Die Arbeitsgemeinschaft Tabakprävention Schweiz unterstützt einen von 148 Organisationen unterzeichneten Aufruf an die Regierungen dieser Welt, die Tabakepidemie zu beenden und den Verkauf von brennbaren Tabakprodukten zu verbieten.

 

 

Die unterzeichnenden Organisationen aus 29 Ländern sind der Meinung, dass das anhaltende Leiden und der Tod, die durch die Tabakpandemie verursacht werden, entschlossene Massnahmen erfordern. Die Regierungen sollten sich verpflichten, darauf hinzuarbeiten, dass der Verkauf von brennbaren Tabakprodukten schrittweise eingestellt wird. Der Tabakepidemie fielen im 20. Jahrhundert 100 Millionen Menschen zum Opfer. Auch vor dem Hintergrund der anhaltenden COVID-19-Pandemie, deren Eindämmung ebenfalls mutige Massnahmen erforderte, ist es an der Zeit, über ebenso mutige Massnahmen zur Bekämpfung anderer globaler Gesundheitsprobleme nachzudenken.
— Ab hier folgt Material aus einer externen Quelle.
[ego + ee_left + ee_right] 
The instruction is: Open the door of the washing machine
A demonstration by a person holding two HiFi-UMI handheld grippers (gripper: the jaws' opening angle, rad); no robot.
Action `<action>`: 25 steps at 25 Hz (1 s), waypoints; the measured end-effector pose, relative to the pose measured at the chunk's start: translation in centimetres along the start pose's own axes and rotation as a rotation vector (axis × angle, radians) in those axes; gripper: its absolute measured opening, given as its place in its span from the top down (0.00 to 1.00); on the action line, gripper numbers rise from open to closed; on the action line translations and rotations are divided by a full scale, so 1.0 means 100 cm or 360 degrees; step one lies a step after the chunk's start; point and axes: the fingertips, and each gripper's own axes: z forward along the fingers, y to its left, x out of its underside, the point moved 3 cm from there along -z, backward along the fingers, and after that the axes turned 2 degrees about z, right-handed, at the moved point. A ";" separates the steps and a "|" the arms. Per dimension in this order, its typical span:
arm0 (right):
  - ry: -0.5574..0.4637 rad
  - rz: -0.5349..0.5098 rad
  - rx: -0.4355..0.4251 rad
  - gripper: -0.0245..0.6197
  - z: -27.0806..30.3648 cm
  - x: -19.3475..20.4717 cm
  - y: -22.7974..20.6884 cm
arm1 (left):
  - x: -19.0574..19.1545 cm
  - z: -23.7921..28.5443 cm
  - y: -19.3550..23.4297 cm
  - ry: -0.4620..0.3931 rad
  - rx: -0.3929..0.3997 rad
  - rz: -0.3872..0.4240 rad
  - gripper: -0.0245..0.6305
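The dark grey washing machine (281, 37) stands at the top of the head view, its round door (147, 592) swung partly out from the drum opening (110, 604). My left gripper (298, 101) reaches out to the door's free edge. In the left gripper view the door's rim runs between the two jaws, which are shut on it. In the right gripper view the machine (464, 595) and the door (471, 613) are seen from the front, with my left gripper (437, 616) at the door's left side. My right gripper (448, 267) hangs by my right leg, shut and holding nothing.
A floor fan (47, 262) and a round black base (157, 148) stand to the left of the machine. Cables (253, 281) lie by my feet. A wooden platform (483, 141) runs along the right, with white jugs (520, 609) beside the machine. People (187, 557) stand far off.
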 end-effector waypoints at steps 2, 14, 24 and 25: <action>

Denn solange es profitabel sein wird, werden die Tabakkonzerne ihre Zigaretten verkaufen. Das Dänische Institut für Menschenrechte kam kürzlich zum Schluss: "Tabak ist zutiefst schädlich für die menschliche Gesundheit, und es kann kein Zweifel daran bestehen, dass die Produktion und Vermarktung von Tabak unvereinbar mit dem Menschenrecht auf Gesundheit ist.“[i] Es liegt also an den Regierungen dieser Welt, ihre Bürgerinnen und Bürger endlich vor diesen tödlichen Produkten zu schützen.